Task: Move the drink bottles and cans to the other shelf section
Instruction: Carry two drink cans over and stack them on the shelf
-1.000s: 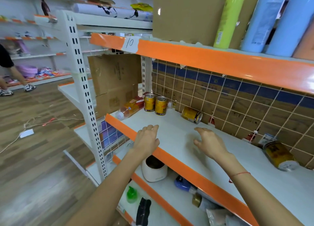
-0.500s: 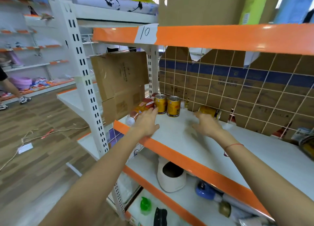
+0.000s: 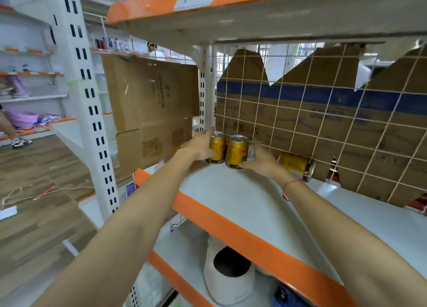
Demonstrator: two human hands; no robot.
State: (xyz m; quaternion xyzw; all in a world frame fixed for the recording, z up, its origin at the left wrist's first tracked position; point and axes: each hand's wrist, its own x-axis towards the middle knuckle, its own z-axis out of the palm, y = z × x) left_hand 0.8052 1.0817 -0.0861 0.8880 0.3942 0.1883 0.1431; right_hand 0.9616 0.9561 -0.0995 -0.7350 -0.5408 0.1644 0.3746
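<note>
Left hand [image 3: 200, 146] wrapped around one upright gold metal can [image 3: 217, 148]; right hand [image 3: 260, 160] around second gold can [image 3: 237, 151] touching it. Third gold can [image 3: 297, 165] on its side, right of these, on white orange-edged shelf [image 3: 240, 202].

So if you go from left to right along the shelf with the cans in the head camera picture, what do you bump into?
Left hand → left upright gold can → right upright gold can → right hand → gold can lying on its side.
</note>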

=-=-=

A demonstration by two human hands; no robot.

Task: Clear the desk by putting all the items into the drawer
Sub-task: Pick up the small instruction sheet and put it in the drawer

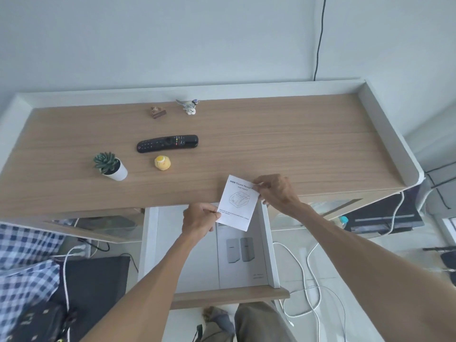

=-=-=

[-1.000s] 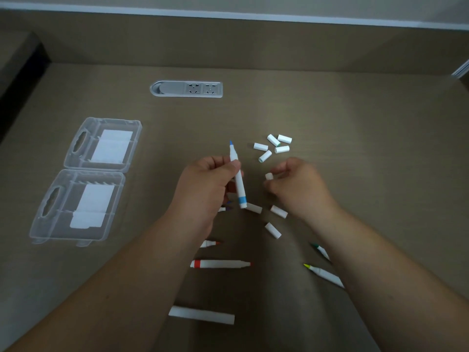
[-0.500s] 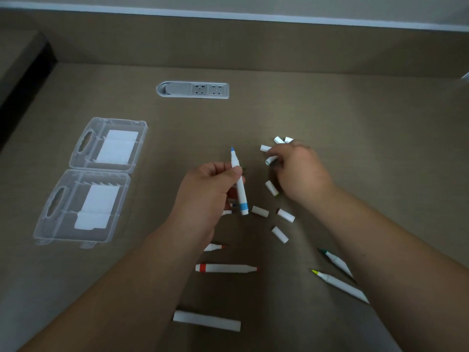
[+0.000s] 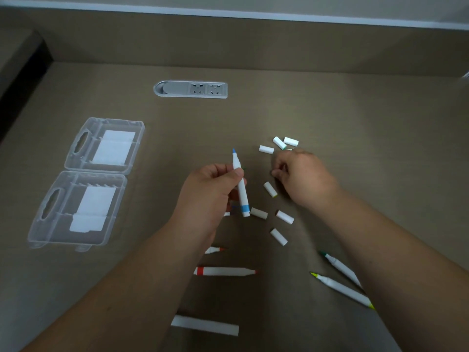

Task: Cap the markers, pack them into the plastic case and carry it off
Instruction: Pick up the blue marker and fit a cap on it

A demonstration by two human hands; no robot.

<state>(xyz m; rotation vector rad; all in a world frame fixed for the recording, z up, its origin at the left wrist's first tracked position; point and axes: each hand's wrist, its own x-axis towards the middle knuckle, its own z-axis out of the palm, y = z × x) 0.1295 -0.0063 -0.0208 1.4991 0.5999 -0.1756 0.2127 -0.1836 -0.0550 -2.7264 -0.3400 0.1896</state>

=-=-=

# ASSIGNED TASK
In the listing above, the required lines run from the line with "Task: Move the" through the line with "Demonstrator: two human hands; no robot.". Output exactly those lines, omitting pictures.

# RESULT OF THIS EXERCISE
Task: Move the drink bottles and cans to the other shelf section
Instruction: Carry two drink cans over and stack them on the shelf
-1.000s: 
-0.500s: 
+0.000s: 
Demonstrator: two human hands; no robot.

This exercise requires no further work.